Modified: bioperl-live/trunk/Bio/DB/SeqFeature/NormalizedFeature.pm
===================================================================
--- bioperl-live/trunk/Bio/DB/SeqFeature/NormalizedFeature.pm	2009-04-02 15:51:07 UTC (rev 15623)
+++ bioperl-live/trunk/Bio/DB/SeqFeature/NormalizedFeature.pm	2009-04-04 08:57:40 UTC (rev 15624)
@@ -471,8 +471,11 @@
 # undo the load_id and Target hacks on the way out
 sub format_attributes {
   my $self   = shift;
-  my $parent = shift;
+  my $parent      = shift;
+  my $fallback_id = shift;
+
   my $load_id   = $self->load_id || '';
+
   my $targobj = ($self->attributes('Target'))[0];
   # was getting an 'Use of uninitialized value with split' here, changed to cooperate -cjf 7/10/07
   my ($target)  = $targobj ? split /\s+/,($self->attributes('Target'))[0] : ('');
@@ -491,10 +494,14 @@
     foreach (@values) { s/\s+$// } # get rid of trailing whitespace
     push @result,join '=',$self->escape($t),join(',', map {$self->escape($_)} @values) if @values;
   }
-  my $id   = $self->primary_id;
+  my $id         = $self->primary_id || $fallback_id;
+  my $parent_id;
+  if (@$parent) {
+      $parent_id  = join (',',map {$self->escape($_)} @$parent);
+  }
   my $name = $self->display_name;
-  unshift @result,"ID=".$self->escape($id)                     if defined $id;
-  unshift @result,"Parent=".$self->escape($parent->primary_id) if defined $parent;
+  unshift @result,"ID=".$self->escape($id)                       if defined $id;
+  unshift @result,"Parent=".$parent_id                           if defined $parent_id;
   unshift @result,"Name=".$self->escape($name)                   if defined $name;
   return join ';', at result;
 }

Modified: bioperl-live/trunk/Bio/DB/SeqFeature/Store/GFF3Loader.pm
===================================================================
--- bioperl-live/trunk/Bio/DB/SeqFeature/Store/GFF3Loader.pm	2009-04-02 15:51:07 UTC (rev 15623)
+++ bioperl-live/trunk/Bio/DB/SeqFeature/Store/GFF3Loader.pm	2009-04-04 08:57:40 UTC (rev 15624)
@@ -570,16 +570,20 @@
 
   # contiguous feature, so add a segment
   warn $old_feat if defined $old_feat and !ref $old_feat;
-  if (defined $old_feat &&
-      (
-       $old_feat->seq_id ne $refname || 
-       $old_feat->start  != $start || 
-       $old_feat->end    != $end # make sure endpoints are distinct
-      )
-      )
-  {
-      $self->add_segment($old_feat,$self->sfclass->new(@args));
-      return;
+  if (defined $old_feat) {
+      # set this to 1 to disable split-location behavior
+      if (0 && @parent_ids) {                  # If multiple features are held together by the same ID
+	  $feature_id = $ld->{TemporaryID}++;  # AND they have a Parent attribute, this causes an undesirable
+      }                                        # additional layer of aggregation.

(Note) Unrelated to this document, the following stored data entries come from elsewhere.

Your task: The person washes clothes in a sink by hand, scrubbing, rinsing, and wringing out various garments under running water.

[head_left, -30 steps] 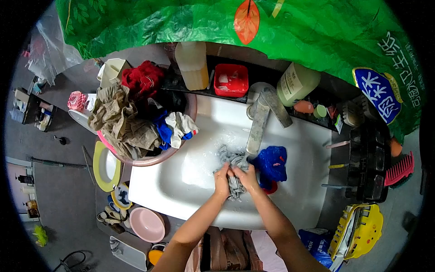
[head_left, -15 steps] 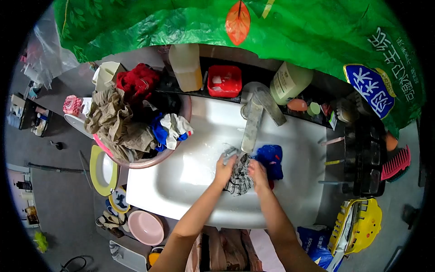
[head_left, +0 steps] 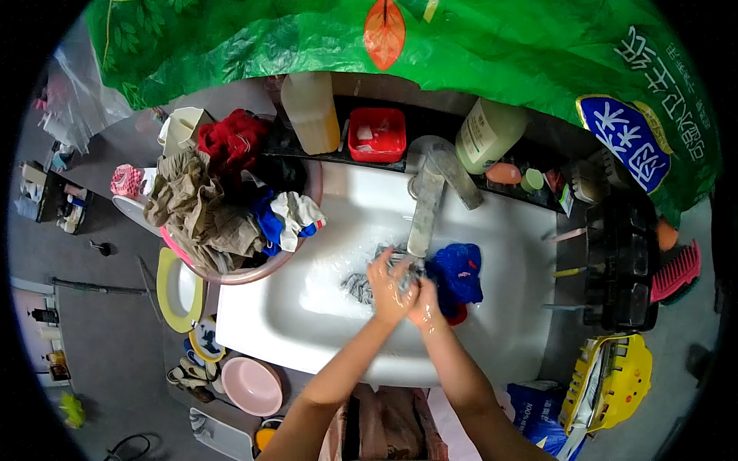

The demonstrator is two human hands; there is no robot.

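Note:
Under the tap [head_left: 427,211], a wet black-and-white striped cloth [head_left: 357,288] is bunched in the white washbasin [head_left: 507,338]. My left hand [head_left: 390,290] presses on the cloth with its fingers somewhat apart. Close against it, my right hand [head_left: 424,301] curls round part of the same cloth, its fingertips partly hidden. Both hands look wet. Just right of them lies a bundled blue cloth [head_left: 457,273], with a bit of red [head_left: 458,315] showing below it.
A pink-rimmed tub [head_left: 265,270] heaped with clothes [head_left: 207,223] sits over the basin's left side. Behind stand a red box [head_left: 377,134], a yellowish jug [head_left: 310,115] and a pale bottle [head_left: 490,134]. Green plastic packaging [head_left: 307,38] hangs overhead. A black rack [head_left: 619,269] is at right.
My hands have come together, the left moving rightward and the right slightly left. Part of the striped cloth now spreads out left of my hands. The view has shifted slightly.

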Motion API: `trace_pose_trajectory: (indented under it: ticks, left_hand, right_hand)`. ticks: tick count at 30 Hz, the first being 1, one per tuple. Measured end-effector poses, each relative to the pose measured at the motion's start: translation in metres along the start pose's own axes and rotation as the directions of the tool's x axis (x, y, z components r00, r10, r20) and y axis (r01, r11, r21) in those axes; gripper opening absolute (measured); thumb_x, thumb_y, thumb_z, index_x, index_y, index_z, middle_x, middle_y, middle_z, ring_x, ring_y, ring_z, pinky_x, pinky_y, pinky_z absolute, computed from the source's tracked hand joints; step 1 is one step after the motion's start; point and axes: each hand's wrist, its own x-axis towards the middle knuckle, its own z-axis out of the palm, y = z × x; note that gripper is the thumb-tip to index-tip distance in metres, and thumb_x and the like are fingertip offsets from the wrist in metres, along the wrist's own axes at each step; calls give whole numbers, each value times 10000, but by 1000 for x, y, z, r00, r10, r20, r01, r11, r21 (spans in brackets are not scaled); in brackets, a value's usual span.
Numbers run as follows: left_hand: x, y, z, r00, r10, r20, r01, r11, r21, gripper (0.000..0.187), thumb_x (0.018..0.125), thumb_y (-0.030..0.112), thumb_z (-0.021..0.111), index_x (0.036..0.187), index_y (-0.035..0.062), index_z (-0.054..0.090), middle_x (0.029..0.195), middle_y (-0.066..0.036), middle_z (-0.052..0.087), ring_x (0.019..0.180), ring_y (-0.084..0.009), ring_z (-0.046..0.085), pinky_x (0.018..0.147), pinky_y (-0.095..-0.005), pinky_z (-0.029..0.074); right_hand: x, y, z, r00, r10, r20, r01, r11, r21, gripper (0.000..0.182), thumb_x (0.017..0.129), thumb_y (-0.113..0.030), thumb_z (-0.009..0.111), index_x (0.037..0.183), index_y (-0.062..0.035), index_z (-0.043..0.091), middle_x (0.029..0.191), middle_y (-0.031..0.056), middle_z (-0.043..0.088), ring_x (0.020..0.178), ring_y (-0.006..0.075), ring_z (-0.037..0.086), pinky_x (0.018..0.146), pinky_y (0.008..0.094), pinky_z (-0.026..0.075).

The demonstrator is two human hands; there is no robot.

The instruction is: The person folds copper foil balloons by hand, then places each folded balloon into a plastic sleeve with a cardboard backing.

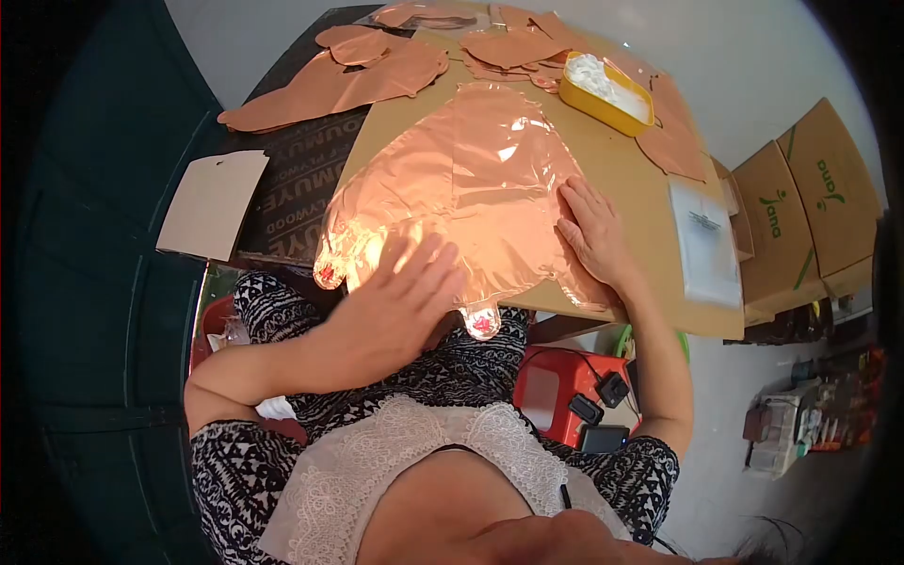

Changing the ID fixes this.
+      elsif       (
+	  $old_feat->seq_id ne $refname || 
+	  $old_feat->start  != $start || 
+	  $old_feat->end    != $end # make sure endpoints are distinct
+	  )
+      {
+	  $self->add_segment($old_feat,$self->sfclass->new(@args));
+	  return;
+      }
   }
 
   # we get here if this is a new feature
@@ -597,10 +601,6 @@
   my $has_id    = defined $reserved->{ID}[0];
   $index_it   ||= $top_level;
 
-#  $ld->{IndexIt}{$feature_id}++    if $index_it;
-#  $ld->{TopLevel}{$feature_id}++   if !$self->{fast} 
-#                                      && $top_level;  # need to track top level features
-
   my $helper = $ld->{Helper};
   $helper->indexit($feature_id=>1)  if $index_it;
   $helper->toplevel($feature_id=>1) if !$self->{fast} 

Modified: bioperl-live/trunk/Bio/SeqFeature/Lite.pm
===================================================================
--- bioperl-live/trunk/Bio/SeqFeature/Lite.pm	2009-04-02 15:51:07 UTC (rev 15623)
+++ bioperl-live/trunk/Bio/SeqFeature/Lite.pm	2009-04-04 08:57:40 UTC (rev 15624)
@@ -266,7 +266,10 @@
 				-type   => $type,
 			        -name   => $name,
 			        -class  => $class,
+				-phase  => $self->{phase},
+				-score  => $self->{score},
 				-source_tag  => $source_tag,
+				-attributes  => $self->{attributes},
 			       );
       $min_start = $start if $start < $min_start;
       $max_stop  = $stop  if $stop  > $max_stop;
@@ -280,9 +283,6 @@
   }
   if (@segments) {
     local $^W = 0;  # some warning of an uninitialized variable...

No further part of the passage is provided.